Global warming is expected to cause significant changes in the pattern of precipitation minus evaporation (P − E), which represents the net flux of water from the atmosphere to the surface or, equivalently, the convergence of moisture transport within the atmosphere. In most global climate model simulations, the pattern of P − E change resembles an amplification of the historical pattern—a tendency known as “wet gets wetter, dry gets drier”. However, models also predict significant departures from this approximation that are not well understood. Here, we introduce a new method of decomposing the pattern of P − E change into contributions from various dynamic and thermodynamic mechanisms, and use it to investigate the response of P − E to global warming within the CESM1 Large Ensemble. In contrast to previous decompositions of P − E change, ours incorporates changes not only in the monthly means of atmospheric winds and moisture, but also in their temporal variability, allowing us to isolate the hydrologic impacts of changes in the mean circulation, transient eddies, relative humidity, and the spatial and temporal distributions of temperature. In general, we find that changes in the mean circulation primarily control the P − E response in the tropics, while temperature changes dominate at higher latitudes.

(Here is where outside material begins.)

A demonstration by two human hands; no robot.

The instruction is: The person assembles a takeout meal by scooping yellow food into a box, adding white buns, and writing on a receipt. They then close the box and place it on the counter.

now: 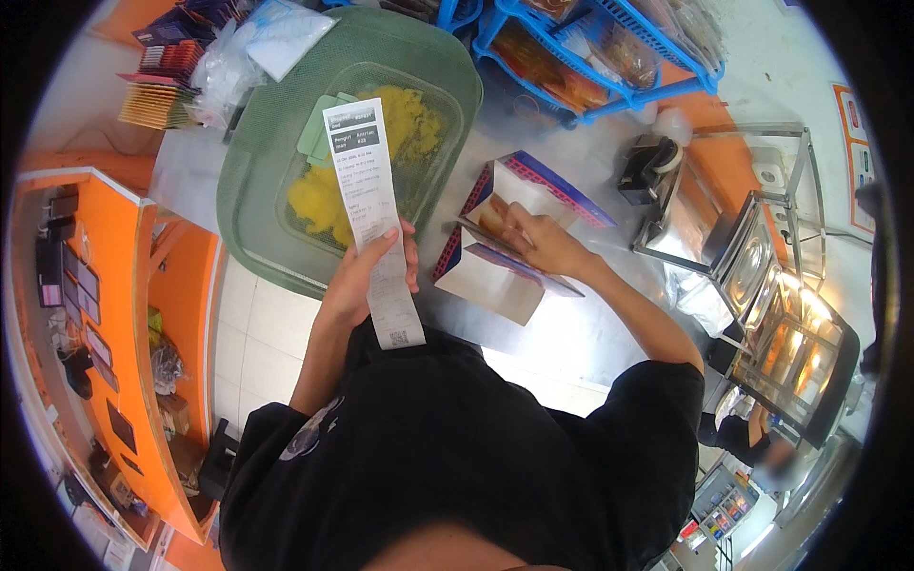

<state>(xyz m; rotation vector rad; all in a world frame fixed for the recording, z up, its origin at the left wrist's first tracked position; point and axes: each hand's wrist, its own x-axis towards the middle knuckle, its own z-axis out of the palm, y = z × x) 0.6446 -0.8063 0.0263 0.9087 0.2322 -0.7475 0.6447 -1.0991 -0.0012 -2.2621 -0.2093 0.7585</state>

Although the relative importance of specific mechanisms varies by region, at the global scale departures from the wet-gets-wetter approximation over land are primarily due to changes in the temperature lapse rate, while changes in the mean circulation, relative humidity, and horizontal temperature gradients play a secondary role.
全球变暖背景下CESM1大集合水文变化的诊断机制
预计全球变暖将导致降水减去蒸发(P−E)的格局发生重大变化,蒸发(P−E)表示从大气到地表的净通量,或等价地表示大气内水汽输送的辐合。在大多数全球气候模式模拟中,P−E变化的模式类似于历史模式的放大——一种被称为“湿越湿,干越干”的趋势。然而,模型也预测了与这个近似值的显著偏离,这一点尚未得到很好的理解。本文介绍了一种新的方法,将P−E变化模式分解为各种动力和热力学机制的贡献,并利用它来研究CESM1大集合中P−E对全球变暖的响应。与以往的P−E变化分解不同,我们的分解不仅考虑了大气风和湿度的月平均变化,而且考虑了它们的时间变率,使我们能够分离平均环流、瞬态涡流、相对湿度和温度时空分布变化的水文影响。总的来说,我们发现平均环流的变化主要控制了热带地区的P - E响应,而温度变化在高纬度地区占主导地位。虽然具体机制的相对重要性因区域而异,但在全球尺度上,陆地上偏离“湿变湿”近似主要是由于温度递减率的变化,而平均环流、相对湿度和水平温度梯度的变化起次要作用。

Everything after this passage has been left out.